Alternatives to a shared ownership mortgage
If a shared ownership mortgage isn’t the right option for you, one of these alternatives could help:
Right to Buy mortgages
If you rent from a council or housing association, Right to Buy mortgages can help you buy the home where you live for a reduced price. To be eligible, you’ll have rented the property for three years and it will be your main residence.
First Homes scheme
Introduced in July 2021, the First Homes scheme could allow first-time buyers with less than £80,000 in household income (£90,000 in Greater London) to secure at least a 30% discount when buying a new home.
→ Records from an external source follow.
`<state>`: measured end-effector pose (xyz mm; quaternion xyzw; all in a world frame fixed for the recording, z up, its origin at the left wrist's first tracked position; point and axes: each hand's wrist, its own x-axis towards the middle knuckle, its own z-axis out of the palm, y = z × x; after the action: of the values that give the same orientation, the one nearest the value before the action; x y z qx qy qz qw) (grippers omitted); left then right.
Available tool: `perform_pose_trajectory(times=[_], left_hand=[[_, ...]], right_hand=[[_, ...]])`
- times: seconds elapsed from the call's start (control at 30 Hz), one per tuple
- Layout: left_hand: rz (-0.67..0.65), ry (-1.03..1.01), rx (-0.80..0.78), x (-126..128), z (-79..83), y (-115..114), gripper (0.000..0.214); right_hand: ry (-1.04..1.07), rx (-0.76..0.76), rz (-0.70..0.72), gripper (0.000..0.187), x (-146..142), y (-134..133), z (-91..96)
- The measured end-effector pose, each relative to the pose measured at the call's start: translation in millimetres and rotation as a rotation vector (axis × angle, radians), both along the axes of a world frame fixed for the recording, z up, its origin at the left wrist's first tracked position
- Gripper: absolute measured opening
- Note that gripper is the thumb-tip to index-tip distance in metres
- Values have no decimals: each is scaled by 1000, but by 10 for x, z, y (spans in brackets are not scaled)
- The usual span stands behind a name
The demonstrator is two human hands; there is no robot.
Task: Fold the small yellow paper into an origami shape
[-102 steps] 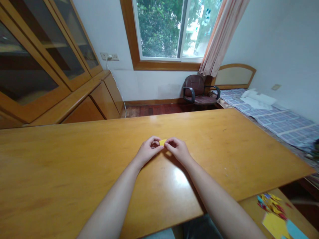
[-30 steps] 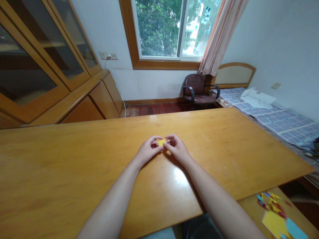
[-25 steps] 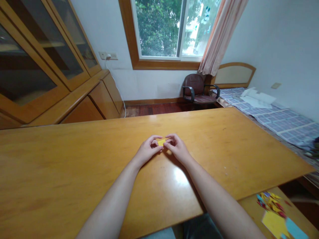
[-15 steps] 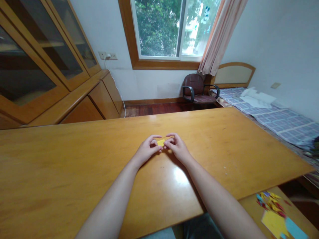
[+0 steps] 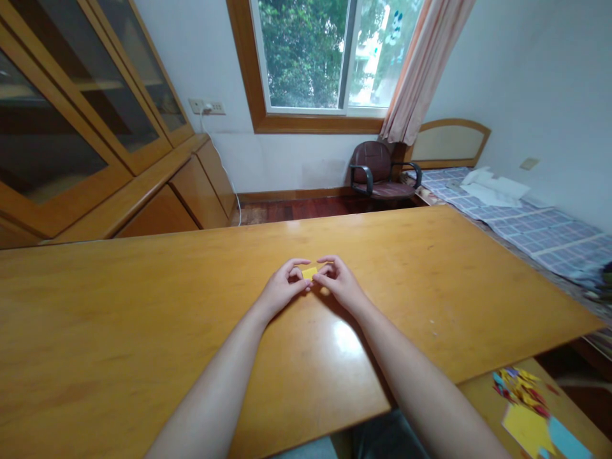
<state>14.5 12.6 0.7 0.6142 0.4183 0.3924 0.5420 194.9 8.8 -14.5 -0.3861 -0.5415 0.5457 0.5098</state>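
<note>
Thumb and curled fingers of the left hand (image 5: 281, 288) and right hand (image 5: 343, 288) pinch a small yellow paper (image 5: 309, 273) between them, index fingers raised, its ends hidden. Beneath lies a glossy wooden table (image 5: 157, 331). At four o'clock, on a lower surface, sit colourful scraps (image 5: 523, 387) touching a yellow sheet (image 5: 526, 428), beside a blue sheet (image 5: 567, 440). Beyond: cabinet (image 5: 119, 169) at ten, window (image 5: 306, 57) twelve, chair (image 5: 375, 167) one, bed (image 5: 535, 223) between two and three.

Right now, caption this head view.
Left hand and right hand hold a small yellow paper piece at a glossy wooden table.
</note>
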Motion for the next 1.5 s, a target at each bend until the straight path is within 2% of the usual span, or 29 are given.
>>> perform_pose_trajectory(times=[0.4, 0.53, 0.73, 1.07, 1.5], left_hand=[[-3, -190, -92, -7, -38, 14, 45], [-15, -154, -62, -1, -7, 2, 44], [35, -19, 18, 14, -14, 11, 43], [24, -85, -1, -1, -49, 17, 47], [105, -95, 37, -3, -10, 15, 49]], right_hand=[[66, -30, -90, 37, 30, 36, 15], [57, -22, -91, 37, 33, 38, 3], [30, -13, -64, 35, 16, 12, 19], [27, -23, -67, 33, 19, 3, 34], [43, -28, -50, 40, 18, 6, 77]])
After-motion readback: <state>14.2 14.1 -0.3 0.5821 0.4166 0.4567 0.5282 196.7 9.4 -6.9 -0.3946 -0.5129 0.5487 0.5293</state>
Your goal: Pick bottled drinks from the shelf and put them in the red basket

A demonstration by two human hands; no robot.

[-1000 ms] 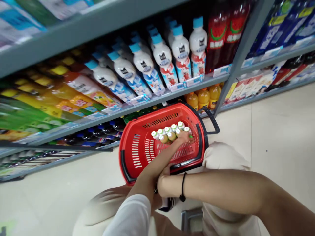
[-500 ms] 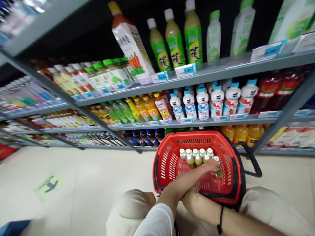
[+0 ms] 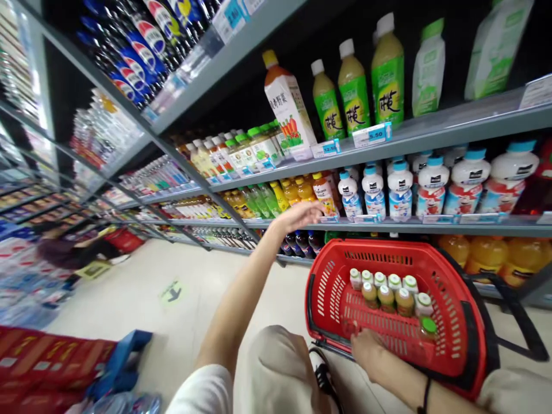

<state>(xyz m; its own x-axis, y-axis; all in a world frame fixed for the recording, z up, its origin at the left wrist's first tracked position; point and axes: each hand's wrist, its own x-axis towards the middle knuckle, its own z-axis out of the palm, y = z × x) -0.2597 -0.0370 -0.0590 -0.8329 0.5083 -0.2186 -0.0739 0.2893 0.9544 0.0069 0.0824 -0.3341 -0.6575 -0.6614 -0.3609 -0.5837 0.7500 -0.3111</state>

If saving for a deposit is slow going, a Lifetime ISA boosts your contributions by 25%. These government-backed accounts are tax-free, can be opened if you’re between 18 and 40, and allow £4,000 to be deposited annually up until the age of 50. You will be charged 25% should you withdraw the money before reaching the age of 60 if it isn’t for the purposes of buying your first home. This charge will also not apply if you are terminally ill.
Also known as guarantor mortgages, with a 100% mortgage the backing of a relative or close friend could mean you are able to secure a mortgage without the need for any deposit at all. However, the credit record of your guarantor is likely to be just as important as yours.
Gifted deposit mortgage
A gifted deposit mortgage sees your loved ones help you out with a mortgage deposit. For it to work, a mortgage lender will want to know that there is no obligation to pay back the money you’ve been given.
If you’re not in a position to buy, or don’t want to because you may soon want to move, you could consider renting instead. Finances can be important when working out whether it’s best to rent or buy, but your personal preferences and circumstances should be considered too.